Go through the material below, find each line with the word "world", and copy those lines.

(GIVEN DATA)

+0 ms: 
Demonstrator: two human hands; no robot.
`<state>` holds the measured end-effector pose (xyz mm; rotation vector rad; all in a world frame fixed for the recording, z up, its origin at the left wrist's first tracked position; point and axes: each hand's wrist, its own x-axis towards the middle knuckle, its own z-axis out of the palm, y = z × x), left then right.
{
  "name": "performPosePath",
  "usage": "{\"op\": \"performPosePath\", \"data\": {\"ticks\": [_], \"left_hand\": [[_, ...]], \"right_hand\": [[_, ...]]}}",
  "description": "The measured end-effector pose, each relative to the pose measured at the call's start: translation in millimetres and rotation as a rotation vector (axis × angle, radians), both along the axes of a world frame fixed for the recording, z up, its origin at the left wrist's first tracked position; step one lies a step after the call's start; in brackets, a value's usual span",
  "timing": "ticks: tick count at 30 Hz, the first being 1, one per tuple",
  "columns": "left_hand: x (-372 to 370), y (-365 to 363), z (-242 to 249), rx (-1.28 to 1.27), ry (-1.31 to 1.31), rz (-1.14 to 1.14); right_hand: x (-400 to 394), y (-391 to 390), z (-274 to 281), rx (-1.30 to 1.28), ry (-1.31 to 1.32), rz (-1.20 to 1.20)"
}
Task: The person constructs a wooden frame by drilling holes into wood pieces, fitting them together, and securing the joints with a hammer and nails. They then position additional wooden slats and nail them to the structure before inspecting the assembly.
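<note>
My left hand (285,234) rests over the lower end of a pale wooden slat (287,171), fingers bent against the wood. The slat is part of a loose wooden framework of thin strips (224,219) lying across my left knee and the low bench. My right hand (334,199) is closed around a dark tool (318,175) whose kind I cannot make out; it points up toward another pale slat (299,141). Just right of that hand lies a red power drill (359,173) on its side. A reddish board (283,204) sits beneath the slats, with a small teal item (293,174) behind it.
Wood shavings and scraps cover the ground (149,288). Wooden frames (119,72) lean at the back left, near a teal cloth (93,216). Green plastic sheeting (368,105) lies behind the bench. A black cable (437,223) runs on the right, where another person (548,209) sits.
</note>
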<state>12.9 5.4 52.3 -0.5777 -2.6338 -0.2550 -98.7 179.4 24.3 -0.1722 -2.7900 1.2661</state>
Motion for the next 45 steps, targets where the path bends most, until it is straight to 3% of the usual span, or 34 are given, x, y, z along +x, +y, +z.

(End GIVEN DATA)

WRITTEN RESPONSE –
`<state>` holds the measured end-effector pose (xyz mm; rotation vector rad; all in a world frame fixed for the recording, z up, its origin at the left wrist's first tracked position; point and axes: each hand's wrist, its own x-axis towards the middle knuckle, its own z-axis out of the palm, y = z × x), left then right.
  "description": "The measured end-effector pose, each relative to the pose measured at the call's start: translation in millimetres and rotation as a rotation vector (axis × angle, radians), both along the axes of a world frame fixed for the recording, z up, its origin at the left wrist's first tracked position; step one lies a step after the call's start; in brackets, a value's usual span",

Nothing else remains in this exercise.